→ Work to complete:
Set down a word-for-word copy of the data below, limited to the lines from the first through the line with "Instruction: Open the".

*****

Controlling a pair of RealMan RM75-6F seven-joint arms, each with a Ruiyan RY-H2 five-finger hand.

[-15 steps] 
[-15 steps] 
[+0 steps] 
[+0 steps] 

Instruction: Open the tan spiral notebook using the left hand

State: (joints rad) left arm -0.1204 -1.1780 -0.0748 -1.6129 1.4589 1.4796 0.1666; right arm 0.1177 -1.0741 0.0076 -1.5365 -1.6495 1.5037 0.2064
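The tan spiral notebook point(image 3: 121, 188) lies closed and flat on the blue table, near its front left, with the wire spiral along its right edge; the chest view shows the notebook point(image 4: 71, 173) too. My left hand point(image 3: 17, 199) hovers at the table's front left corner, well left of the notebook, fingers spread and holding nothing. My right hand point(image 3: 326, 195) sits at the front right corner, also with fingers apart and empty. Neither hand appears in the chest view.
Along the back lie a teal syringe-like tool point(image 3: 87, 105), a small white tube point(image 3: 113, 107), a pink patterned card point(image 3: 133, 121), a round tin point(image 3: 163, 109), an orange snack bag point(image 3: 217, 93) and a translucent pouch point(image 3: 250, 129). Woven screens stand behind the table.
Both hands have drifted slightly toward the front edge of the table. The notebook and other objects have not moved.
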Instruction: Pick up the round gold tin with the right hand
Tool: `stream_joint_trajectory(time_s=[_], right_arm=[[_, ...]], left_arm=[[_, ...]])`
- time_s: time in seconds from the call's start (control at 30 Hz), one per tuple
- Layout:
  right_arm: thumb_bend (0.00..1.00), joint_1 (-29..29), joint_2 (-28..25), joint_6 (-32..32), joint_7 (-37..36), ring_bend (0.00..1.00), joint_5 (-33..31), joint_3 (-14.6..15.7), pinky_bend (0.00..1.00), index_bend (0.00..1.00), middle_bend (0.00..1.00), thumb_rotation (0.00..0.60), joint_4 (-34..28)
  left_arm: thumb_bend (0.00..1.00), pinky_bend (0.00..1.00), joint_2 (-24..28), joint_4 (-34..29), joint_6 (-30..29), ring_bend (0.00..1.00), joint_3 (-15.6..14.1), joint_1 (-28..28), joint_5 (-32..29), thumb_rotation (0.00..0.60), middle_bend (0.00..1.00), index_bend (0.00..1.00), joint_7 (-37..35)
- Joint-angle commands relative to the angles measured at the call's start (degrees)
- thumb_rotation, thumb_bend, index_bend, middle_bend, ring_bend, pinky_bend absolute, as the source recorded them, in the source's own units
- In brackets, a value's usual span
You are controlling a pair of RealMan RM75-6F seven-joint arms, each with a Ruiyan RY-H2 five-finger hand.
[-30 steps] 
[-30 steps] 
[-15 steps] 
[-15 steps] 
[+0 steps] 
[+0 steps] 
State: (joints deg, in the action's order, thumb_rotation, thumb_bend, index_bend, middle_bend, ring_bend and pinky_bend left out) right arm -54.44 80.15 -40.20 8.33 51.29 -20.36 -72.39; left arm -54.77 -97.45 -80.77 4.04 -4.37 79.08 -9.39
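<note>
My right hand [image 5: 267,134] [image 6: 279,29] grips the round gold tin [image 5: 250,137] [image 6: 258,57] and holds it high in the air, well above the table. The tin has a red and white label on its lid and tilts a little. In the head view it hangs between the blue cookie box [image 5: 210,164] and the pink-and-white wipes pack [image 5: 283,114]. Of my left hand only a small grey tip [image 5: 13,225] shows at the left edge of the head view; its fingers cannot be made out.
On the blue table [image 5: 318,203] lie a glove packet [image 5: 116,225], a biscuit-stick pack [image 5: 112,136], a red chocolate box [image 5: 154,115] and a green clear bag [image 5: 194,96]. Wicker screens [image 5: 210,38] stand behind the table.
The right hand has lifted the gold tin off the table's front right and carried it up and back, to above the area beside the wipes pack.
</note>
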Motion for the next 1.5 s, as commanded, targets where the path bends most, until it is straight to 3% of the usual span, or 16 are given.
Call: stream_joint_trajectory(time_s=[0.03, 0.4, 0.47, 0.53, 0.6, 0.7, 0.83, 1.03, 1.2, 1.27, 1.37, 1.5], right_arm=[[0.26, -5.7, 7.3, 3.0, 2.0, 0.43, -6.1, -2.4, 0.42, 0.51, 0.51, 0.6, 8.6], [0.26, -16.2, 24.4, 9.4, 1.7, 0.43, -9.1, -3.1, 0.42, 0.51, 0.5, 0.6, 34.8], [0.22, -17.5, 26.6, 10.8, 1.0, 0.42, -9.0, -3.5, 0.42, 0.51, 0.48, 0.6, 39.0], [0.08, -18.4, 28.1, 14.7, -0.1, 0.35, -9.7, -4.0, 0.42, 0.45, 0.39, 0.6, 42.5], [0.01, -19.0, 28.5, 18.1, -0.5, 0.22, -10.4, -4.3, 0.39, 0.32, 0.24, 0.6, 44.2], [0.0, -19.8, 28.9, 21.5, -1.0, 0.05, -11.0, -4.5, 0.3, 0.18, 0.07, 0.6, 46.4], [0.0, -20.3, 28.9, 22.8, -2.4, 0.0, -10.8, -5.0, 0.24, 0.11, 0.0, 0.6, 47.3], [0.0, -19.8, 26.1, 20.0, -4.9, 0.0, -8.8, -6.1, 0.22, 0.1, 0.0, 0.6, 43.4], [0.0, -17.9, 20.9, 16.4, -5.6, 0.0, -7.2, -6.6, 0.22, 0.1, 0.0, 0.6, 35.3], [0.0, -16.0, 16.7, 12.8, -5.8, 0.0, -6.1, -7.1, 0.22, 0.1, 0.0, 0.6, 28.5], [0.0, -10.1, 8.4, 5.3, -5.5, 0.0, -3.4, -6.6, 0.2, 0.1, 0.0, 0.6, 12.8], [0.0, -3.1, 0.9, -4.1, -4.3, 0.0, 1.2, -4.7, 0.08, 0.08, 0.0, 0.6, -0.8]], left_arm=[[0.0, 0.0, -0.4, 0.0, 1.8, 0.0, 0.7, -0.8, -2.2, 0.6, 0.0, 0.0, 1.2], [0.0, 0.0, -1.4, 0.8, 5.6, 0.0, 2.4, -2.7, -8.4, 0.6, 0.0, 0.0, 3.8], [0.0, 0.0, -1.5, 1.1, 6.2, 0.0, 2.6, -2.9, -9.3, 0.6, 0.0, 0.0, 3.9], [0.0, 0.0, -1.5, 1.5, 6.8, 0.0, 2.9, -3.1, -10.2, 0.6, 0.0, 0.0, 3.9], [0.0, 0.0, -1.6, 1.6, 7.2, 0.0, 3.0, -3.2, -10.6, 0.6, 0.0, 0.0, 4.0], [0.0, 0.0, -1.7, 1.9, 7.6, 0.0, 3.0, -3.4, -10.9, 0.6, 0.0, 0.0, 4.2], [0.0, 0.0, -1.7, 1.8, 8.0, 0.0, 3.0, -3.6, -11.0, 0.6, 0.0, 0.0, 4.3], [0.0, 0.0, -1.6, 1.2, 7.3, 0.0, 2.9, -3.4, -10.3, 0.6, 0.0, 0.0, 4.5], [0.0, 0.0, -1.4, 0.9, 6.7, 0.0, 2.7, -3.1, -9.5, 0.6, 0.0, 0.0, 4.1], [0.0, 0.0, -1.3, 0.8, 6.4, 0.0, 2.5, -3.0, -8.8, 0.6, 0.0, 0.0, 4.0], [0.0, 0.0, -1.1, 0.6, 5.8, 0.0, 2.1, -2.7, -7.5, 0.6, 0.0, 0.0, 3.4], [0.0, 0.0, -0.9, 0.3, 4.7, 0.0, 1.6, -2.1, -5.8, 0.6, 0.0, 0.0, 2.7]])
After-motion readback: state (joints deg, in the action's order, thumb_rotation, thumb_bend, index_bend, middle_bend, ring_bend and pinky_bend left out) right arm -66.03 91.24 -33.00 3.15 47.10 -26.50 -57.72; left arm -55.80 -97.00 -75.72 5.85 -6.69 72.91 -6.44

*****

→ Task response:
Controlling a pair of RealMan RM75-6F seven-joint arms, each with a Ruiyan RY-H2 five-finger hand.

[-15 steps] 
[-15 steps] 
[+0 steps] 
[+0 steps] 

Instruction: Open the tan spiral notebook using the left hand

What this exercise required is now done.